Nicholas Therkelsen-Terry, Max Kelsen CEO, said the concept of “data driven medicine” has the potential to improve and accelerate patient focused decision making, but before the application of AI, the task has been difficult because of the sheer size and complexity of siloed, clinical data sets and a reluctance of organisations to share them.
“Despite the best intentions of many stakeholders in healthcare and regulation, developing patient based innovation around data has been costly, time consuming and challenging from a regulatory perspective. With this project we are aiming to make it much simpler for researchers to access data which will allow them to build and deploy new innovations in clinical practice under the appropriate regulations – and do this faster and more cost-effectively through the application of game changing AI models,” Mr Therkelsen-Terry said.
The Peter Mac project presents a ground-breaking initiative that will give its researchers access to de-identified, highly secure, compatible and robust data in a consolidated and meaningful manner, to enable faster translation to clinical practice.
“With ethically applied AI and technological innovation in medicine, we can make significant improvements to how healthcare is delivered in Australia and beyond, while ensuring innovation is regulatory approved,” Mr Therkelsen-Terry said. “By creating a unique and applied data platform for the consolidation of important data, we can help medical practitioners deliver better and more personalised care.”
Data security at the heart of the project
The Max Kelsen platform uniquely ensures data is shared securely with access to data contained within the platform and maintains privacy through de-identification of all health records. It also meets all regulatory and governance standards through a universal consent approach that gives patient control over how their data is shared.
Professor Christopher Fluke from Swinburne University of Technology said from a research perspective this initiative presents a unique opportunity to bring a deep and diverse data set together on one scalable platform.
“There is an ever-growing breadth of medical data but its form and disparity can make it difficult to use to drive tangible research outcomes. This project will enable us to observe the ethical and risk considerations of using such a large and inclusive data set in practice and observe how data and AI can help improve and enhance decision making outcomes for clinicians and patients.”

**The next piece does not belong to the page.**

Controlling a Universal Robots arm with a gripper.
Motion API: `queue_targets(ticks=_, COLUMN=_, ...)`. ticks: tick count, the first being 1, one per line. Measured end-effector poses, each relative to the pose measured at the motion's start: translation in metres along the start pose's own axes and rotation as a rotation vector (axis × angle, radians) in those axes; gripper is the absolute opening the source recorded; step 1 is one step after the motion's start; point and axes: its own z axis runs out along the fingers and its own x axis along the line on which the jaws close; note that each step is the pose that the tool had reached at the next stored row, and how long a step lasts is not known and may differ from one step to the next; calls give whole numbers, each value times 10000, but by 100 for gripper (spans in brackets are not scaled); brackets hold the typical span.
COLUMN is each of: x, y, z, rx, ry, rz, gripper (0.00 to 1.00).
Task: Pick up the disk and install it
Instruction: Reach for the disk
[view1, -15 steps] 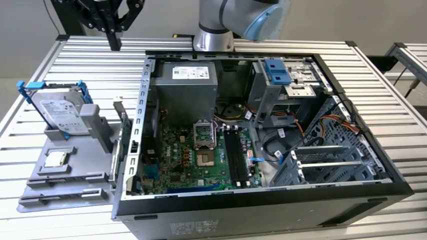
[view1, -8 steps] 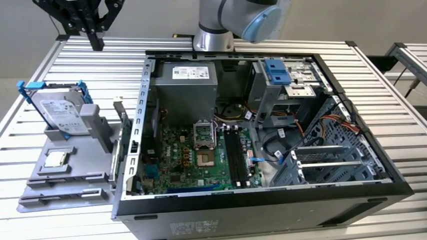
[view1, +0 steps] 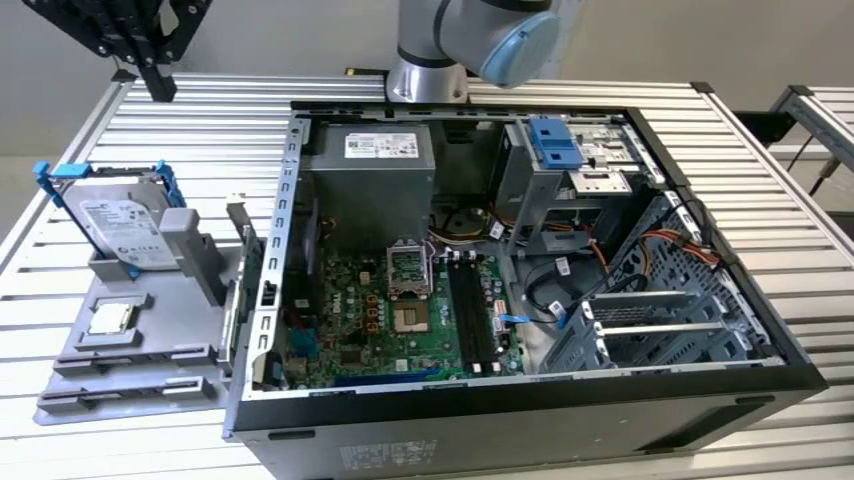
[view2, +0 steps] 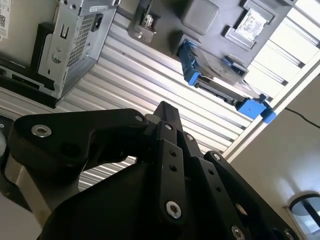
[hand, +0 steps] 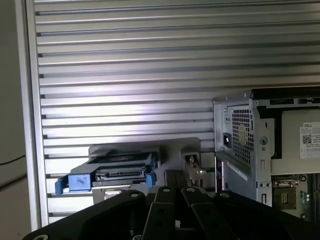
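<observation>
The disk (view1: 127, 232) is a silver drive with a white label in a blue rail frame. It stands on edge in a grey holder (view1: 160, 345) at the exterior view's left, beside the open computer case (view1: 534, 300). My black gripper (view1: 162, 90) hangs above the slatted table behind the disk, well clear of it, fingers together and holding nothing. In the second wrist view the gripper (view2: 165, 107) points toward the disk (view2: 225, 82). In the first wrist view the disk (hand: 117, 172) lies just beyond the gripper (hand: 175, 175).
A small square processor chip (view1: 111, 318) lies on the grey holder in front of the disk. Inside the case sit a grey power-supply box (view1: 374, 165), the motherboard (view1: 387, 310) and a drive bay with a blue caddy (view1: 554, 145). The arm's base (view1: 467, 45) stands behind the case.
</observation>
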Motion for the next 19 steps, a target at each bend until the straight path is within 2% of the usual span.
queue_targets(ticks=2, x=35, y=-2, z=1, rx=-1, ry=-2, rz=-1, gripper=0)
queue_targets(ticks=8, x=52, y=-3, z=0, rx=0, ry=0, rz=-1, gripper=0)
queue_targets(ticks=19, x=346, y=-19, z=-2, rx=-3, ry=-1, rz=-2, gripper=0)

Dr Stefan Harrer, Digital Health CRC Chief Innovation Officer, said uniting these partners represented a long-term opportunity that has the potential to transform how digital health data is stored and shared.
“This project will initially integrate a novel, scalable data linkage and management platform into Peter Mac’s digital infrastructure and then use it to develop a production-grade AI-powered image segmentation module for potential inclusion in clinical workflows,” Dr Harrer said.
“This will set a precedent for empowering clinical institutions to tap into the abundance of health data they hold in highly efficient ways and to deliver real value to patients in trusted and personalised ways.”
“Given the unstructured and fragmented nature of health data and its exponentially growing size, AI is poised to play a key role for analysing it. This comes with challenges. In order to gain regulatory approval and the trust of clinician users and patients, AI algorithms need to be fair, transparent and robust,” Dr Harrer said.
“Secure data management systems linking different data sources and modalities together efficiently, privately and in an interoperable manner are a key ingredient for developing such responsible AI systems.”